Scrivere – una ragione di vita (Écrire, 1993) edito in Francia all’inizio degli anni ’90 del secolo scorso da Gallimard, e ora edito in Italia da Enne Enne Editore, Milano, e tradotto da Chiara Manfrinato, che firma anche la postfazione, ovvero le Note della traduttrice, (da segnalare anche la prefazione di Gaia Manzini) è il testamento letterario, intimo, politico e morale di Marguerite Duras. 5 testi, di cui i primi due trascrizioni in forma narrativa di due interviste, in cui Marguerite Duras ci parla di scrittura, di amore, di morte, di politica militante, di arte, bellezza, guerra, solitudine e nostalgia. Dopo Écrire non scriverà, o meglio pubblicherà, più nulla, morirà tre anni dopo, nel marzo del 1996. Da non credente ci parla anche di Dio, molta della sua scrittura è attinente al sacro, a quella purezza che scaturisce dalla verità, eletta a cardine o meglio a lanterna con cui illuminare il suo amore per la vita, la scrittura, l’arte in senso lato. Nel suo rifugio di Neauphle scrive, non dorme molto, ospita gli amici, ascolta il silenzio del crepuscolo e osserva, sè stessa, il suo mondo interiore e ciò che la circonda, il suo giardino, il suo pianoforte, la morte di una mosca, simbolo di tutte le morti di cui è disseminata la sua vita, partendo da quella del fratello Paulo, che nel secondo testo La morte del giovane aviatore inglese, celebra, con il grido di disperazione, lo scandalo della morte di un ragazzo di soli vent’anni.

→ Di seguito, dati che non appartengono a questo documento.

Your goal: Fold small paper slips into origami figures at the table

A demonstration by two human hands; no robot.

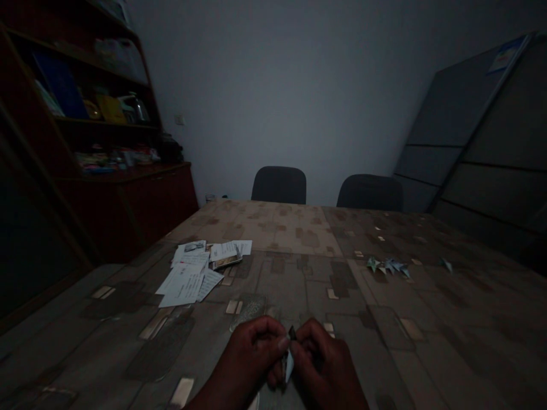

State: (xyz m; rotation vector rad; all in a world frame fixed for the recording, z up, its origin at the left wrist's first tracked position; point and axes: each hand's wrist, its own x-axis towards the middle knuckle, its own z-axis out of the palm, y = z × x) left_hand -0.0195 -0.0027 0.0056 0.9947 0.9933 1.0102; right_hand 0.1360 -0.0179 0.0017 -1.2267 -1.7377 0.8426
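Note:
My left hand and my right hand meet low over the near edge of the table. Both pinch a small folded piece of paper between fingertips and thumbs, its dark tip poking up between them. The room is dim, so the paper's shape is hard to make out. Several small folded paper figures lie in a cluster on the table to the right, with one more apart from them further right.
Loose white sheets and cards lie spread on the table's left side. Two dark chairs stand at the far edge. A wooden shelf cabinet with clutter lines the left wall; grey panels lean at right.

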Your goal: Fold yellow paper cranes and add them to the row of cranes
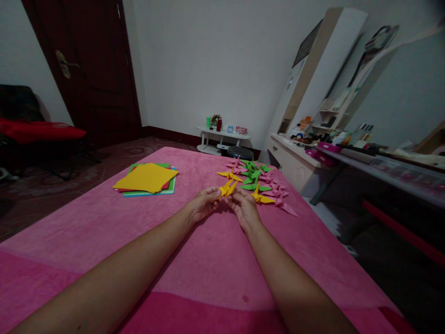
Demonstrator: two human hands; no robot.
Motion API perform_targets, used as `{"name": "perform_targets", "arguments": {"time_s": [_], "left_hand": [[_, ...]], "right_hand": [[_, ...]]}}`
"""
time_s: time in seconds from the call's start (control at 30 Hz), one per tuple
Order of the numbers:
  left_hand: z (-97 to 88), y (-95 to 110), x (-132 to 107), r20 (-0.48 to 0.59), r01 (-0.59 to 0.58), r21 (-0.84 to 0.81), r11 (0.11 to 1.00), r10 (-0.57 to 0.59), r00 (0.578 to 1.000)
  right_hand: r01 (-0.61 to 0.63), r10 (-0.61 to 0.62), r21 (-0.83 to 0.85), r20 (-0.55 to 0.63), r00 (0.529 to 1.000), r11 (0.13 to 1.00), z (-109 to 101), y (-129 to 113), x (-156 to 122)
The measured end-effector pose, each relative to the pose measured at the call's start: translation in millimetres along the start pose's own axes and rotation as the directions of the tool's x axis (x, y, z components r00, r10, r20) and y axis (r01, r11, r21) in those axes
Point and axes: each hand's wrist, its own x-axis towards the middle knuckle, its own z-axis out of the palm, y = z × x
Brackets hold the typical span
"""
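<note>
Between my two hands is a yellow folded paper crane (pixel 227 189), its points rising above my fingers. My left hand (pixel 206 203) pinches its left side, and my right hand (pixel 244 206) grips it from the right, with some fingertips hidden behind the paper. Just beyond lies another yellow crane (pixel 230 175). Close to the right of my right hand rests one more yellow crane (pixel 261 196). Green cranes (pixel 253 175) and pink cranes (pixel 278 190) sit in a cluster farther right, several of each colour.
A stack of coloured paper sheets (pixel 148 177), yellow on top, lies left on the pink cloth-covered table (pixel 194 260). Past the far edge stands a small white shelf (pixel 222 133) with ornaments. A cluttered dresser (pixel 295 157) is at the right, a red chair (pixel 41 129) at the left.
</note>
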Motion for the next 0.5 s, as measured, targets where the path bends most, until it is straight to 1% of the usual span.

L’inferno delle fabbriche, il sangue del proletariato, tutto sgorga nella sua scrittura militante, capace di indignarsi, commuoversi, protestare, urlare, col silenzio compresso della parola scritta. La Duras ci porta nel suo mondo, e non si capisce se scrive per se stessa o per il lettore, che un giorno leggerà queste pagine cariche di patos e sincera commozione. Nessuna volgarità, nessuna esibizione di bravura fine a se stessa, ma la sua scrittura stessa, con le sue cadenze, il suo ritmo sincopato, la sua capacità di trasmettere emozioni e forza d’animo. Un testo cardine per comprendere il mondo interiore della Duras e cosa per lei fosse la scrittura, l’importanza etica, morale politica che per lei aveva. Da leggere, rileggere e conservare.

Marguerite Duras (Saigon, 1914-Parigi, 1996) ha vissuto in Vietnam fino ai diciotto anni. Rientrata in Francia nel 1932, ha preso parte alla Resistenza e ha militato nel dopoguerra nelle file del Partito Comunista Francese, da cui è stata espulsa come dissidente nel 1950. È autrice di romanzi e sceneggiature, come quella di Hiroshima Mon Amour di Alain Resnais, e ha diretto numerosi film, tra cui India Song (1974) e Les enfants (1984). Con L’amante ha vinto il Premio Goncourt nel 1984.